◆ WORK TASK ◆
From the first line to the last, repeat the data exactly and drop the pictures.

◆ DATASET EXCERPT ◆

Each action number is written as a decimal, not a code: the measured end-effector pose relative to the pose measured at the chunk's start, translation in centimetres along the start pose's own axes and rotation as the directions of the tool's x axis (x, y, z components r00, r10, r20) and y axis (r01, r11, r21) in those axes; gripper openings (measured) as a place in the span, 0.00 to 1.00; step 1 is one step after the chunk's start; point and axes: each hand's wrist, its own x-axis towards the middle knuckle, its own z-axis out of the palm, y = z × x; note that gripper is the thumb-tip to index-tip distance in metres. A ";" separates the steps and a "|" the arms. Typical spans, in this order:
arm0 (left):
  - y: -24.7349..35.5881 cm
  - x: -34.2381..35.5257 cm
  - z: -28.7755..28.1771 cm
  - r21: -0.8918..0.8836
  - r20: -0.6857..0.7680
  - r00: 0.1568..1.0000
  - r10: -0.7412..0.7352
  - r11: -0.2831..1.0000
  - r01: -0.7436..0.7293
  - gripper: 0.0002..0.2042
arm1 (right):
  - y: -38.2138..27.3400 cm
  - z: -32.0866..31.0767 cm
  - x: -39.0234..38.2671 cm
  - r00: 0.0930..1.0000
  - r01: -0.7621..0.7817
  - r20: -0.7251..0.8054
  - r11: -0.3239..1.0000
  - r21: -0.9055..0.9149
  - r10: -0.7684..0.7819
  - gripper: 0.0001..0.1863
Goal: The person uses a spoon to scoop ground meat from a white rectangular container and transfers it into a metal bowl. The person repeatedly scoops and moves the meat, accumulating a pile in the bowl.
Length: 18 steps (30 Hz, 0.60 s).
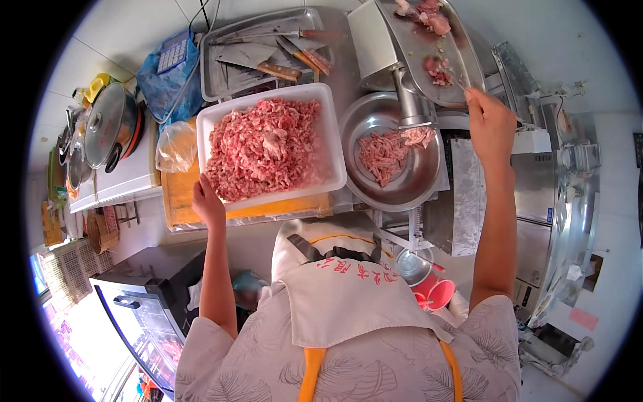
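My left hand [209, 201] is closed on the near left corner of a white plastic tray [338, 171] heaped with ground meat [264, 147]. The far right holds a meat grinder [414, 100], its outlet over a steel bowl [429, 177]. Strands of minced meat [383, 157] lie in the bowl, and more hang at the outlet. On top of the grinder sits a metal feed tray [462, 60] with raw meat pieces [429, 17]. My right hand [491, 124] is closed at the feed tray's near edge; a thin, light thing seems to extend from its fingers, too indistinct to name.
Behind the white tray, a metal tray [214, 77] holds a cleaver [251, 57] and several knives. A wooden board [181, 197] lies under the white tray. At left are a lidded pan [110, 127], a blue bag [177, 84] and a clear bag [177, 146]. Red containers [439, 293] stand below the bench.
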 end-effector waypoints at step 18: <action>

◆ RESPONSE TO THIS TASK ◆
Each action number is written as a decimal, not a code: the measured end-effector pose relative to the pose measured at the chunk's start, translation in centimetres along the start pose's own axes and rotation as the directions of the tool's x axis (x, y, z components r00, r10, r20) and y axis (r01, r11, r21) in those axes; gripper openings (measured) as a place in the span, 0.00 to 1.00; step 1 is one step after the chunk's start; point and axes: each hand's wrist, its own x-axis towards the middle knuckle, its own z-axis out of the palm, y = z × x; note that gripper is the thumb-tip to index-tip distance in metres. A ";" separates the steps and a "|" the arms. Typical spans, in this order:
arm0 (left):
  - y: -24.7349..35.5881 cm
  - x: -34.2381..35.5257 cm
  - z: -28.7755..28.1771 cm
  - r21: -0.8918..0.8836
  - r20: -0.6857..0.7680
  - r00: 0.1568..1.0000
  - r10: -0.7412..0.7352
  - r11: -0.2831..1.0000
  - r01: -0.7436..0.7293
  - gripper: 0.0002..0.2042
arm1 (right):
  - y: -38.2138..27.3400 cm
  - z: -32.0866..31.0767 cm
  - x: -39.0234..38.2671 cm
  - r00: 0.0930..1.0000
  - r01: -0.7621..0.7817
  - r20: -0.7251..0.8054
  - r11: -0.3239..1.0000
  - r21: -0.9055..0.9149
  - r10: -0.7684..0.7819
  - gripper: 0.0001..0.1863
Goal: The person uses a spoon to scoop ground meat from a white rectangular container and transfers it into a metal bowl. The person repeatedly scoops and moves the meat, accumulating a pile in the bowl.
Length: 18 steps (30 Hz, 0.60 s).
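My left hand [209, 201] is closed on the near left corner of a white plastic tray [338, 171] heaped with ground meat [264, 147]. The far right holds a meat grinder [414, 100], its outlet over a steel bowl [429, 177]. Strands of minced meat [383, 157] lie in the bowl, and more hang at the outlet. On top of the grinder sits a metal feed tray [462, 60] with raw meat pieces [429, 17]. My right hand [491, 124] is closed at the feed tray's near edge; a thin, light thing seems to extend from its fingers, too indistinct to name.
Behind the white tray, a metal tray [214, 77] holds a cleaver [251, 57] and several knives. A wooden board [181, 197] lies under the white tray. At left are a lidded pan [110, 127], a blue bag [177, 84] and a clear bag [177, 146]. Red containers [439, 293] stand below the bench.
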 end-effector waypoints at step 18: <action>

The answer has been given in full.